▶ _Data segment_:
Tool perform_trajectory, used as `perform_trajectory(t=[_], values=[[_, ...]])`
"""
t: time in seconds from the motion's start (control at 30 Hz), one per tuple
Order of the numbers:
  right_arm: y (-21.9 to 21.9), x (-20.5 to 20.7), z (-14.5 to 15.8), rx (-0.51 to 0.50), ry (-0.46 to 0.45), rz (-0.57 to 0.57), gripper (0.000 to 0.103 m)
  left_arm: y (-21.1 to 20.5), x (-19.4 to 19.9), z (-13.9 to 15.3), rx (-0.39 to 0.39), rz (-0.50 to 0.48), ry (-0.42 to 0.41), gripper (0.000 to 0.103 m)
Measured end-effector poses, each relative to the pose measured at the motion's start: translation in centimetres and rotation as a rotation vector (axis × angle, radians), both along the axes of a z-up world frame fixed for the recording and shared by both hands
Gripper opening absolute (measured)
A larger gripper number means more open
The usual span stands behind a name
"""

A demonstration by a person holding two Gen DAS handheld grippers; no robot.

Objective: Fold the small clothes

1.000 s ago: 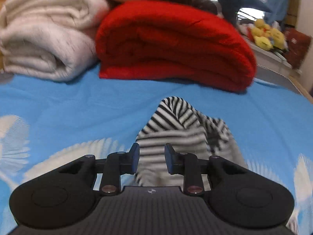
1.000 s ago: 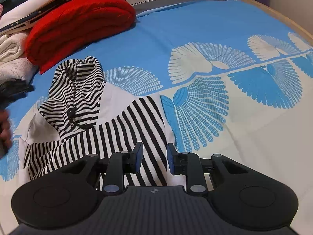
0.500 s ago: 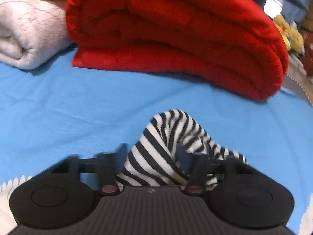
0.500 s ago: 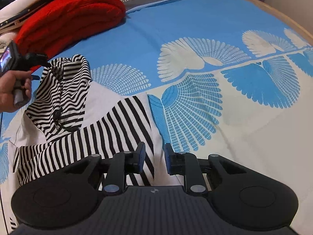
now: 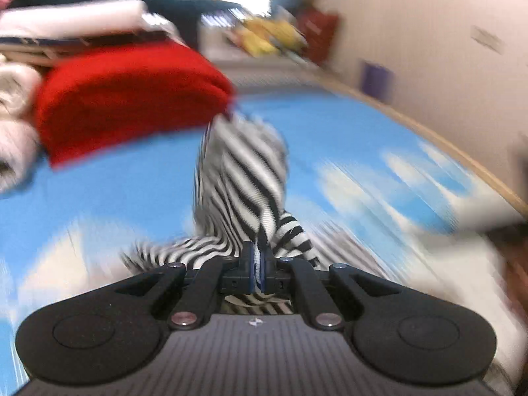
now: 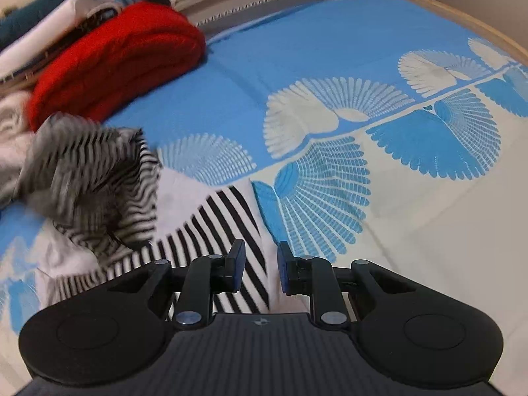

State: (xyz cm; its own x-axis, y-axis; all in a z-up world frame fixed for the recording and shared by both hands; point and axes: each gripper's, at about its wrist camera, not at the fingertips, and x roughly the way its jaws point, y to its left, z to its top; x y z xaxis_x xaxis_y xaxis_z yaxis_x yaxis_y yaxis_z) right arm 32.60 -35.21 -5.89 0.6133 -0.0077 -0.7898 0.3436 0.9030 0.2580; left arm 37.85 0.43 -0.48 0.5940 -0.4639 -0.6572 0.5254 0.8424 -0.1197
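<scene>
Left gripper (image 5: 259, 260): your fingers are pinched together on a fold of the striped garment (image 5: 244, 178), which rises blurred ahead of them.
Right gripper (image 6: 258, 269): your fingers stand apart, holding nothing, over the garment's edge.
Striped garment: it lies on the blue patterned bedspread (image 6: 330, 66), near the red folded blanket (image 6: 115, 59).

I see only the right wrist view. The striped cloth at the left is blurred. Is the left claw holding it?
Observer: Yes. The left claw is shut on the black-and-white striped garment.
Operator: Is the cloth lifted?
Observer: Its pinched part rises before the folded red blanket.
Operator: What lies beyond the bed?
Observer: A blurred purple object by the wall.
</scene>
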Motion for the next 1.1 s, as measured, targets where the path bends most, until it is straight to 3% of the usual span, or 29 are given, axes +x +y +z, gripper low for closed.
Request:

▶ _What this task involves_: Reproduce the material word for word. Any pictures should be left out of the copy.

▶ _Response to this exercise_:
Tool perform_trajectory, used as `perform_trajectory(t=[_], values=[[_, ...]])`
"""
t: time in seconds from the motion's start (control at 30 Hz), one per tuple
Order of the numbers:
  right_arm: y (-21.9 to 21.9), x (-20.5 to 20.7), z (-14.5 to 15.8), rx (-0.51 to 0.50), ry (-0.46 to 0.45), rz (-0.57 to 0.57), gripper (0.000 to 0.103 m)
  left_arm: y (-21.1 to 20.5), x (-19.4 to 19.9), z (-13.9 to 15.3), rx (-0.39 to 0.39), rz (-0.50 to 0.48), ry (-0.42 to 0.41), gripper (0.000 to 0.103 m)
Measured end-effector poses, each relative to the pose measured at the motion's start: translation in centimetres and rotation as a rotation vector (axis × angle, radians), both along the axes of a z-up world frame fixed for the recording and shared by both hands
Gripper opening absolute (measured)
A larger gripper number means more open
The usual span stands behind a name
"""

A demonstration by a person holding two Gen DAS handheld grippers; no robot.

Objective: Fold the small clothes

1.000 s ago: 
1.000 s ago: 
0.500 s ago: 
0.500 s ago: 
now: 
now: 

State: (xyz cm; its own x-axis, y-axis; all in a z-up world frame fixed for the recording and shared by both hands; point and axes: each gripper's, at about its wrist camera, not at the fingertips, and x roughly the way its jaws point, y to its left, z to its top; x y z xaxis_x xaxis_y xaxis_z yaxis_x yaxis_y yaxis_z) right arm 32.60 -35.21 -5.89 0.6133 -0.0077 -0.7898 0.3436 0.9030 0.2580; left arm 37.85 0.43 -0.48 0.5940 -0.4639 -0.6572 0.5254 0.8424 -0.1197
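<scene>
Left gripper (image 5: 259, 260): your fingers are pinched together on a fold of the striped garment (image 5: 244, 178), which rises blurred ahead of them.
Right gripper (image 6: 258, 269): your fingers stand apart, holding nothing, over the garment's edge.
Striped garment: it lies on the blue patterned bedspread (image 6: 330, 66), near the red folded blanket (image 6: 115, 59).

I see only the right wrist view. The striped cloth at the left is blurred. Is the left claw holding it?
Observer: Yes. The left claw is shut on the black-and-white striped garment.
Operator: Is the cloth lifted?
Observer: Its pinched part rises before the folded red blanket.
Operator: What lies beyond the bed?
Observer: A blurred purple object by the wall.
</scene>
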Motion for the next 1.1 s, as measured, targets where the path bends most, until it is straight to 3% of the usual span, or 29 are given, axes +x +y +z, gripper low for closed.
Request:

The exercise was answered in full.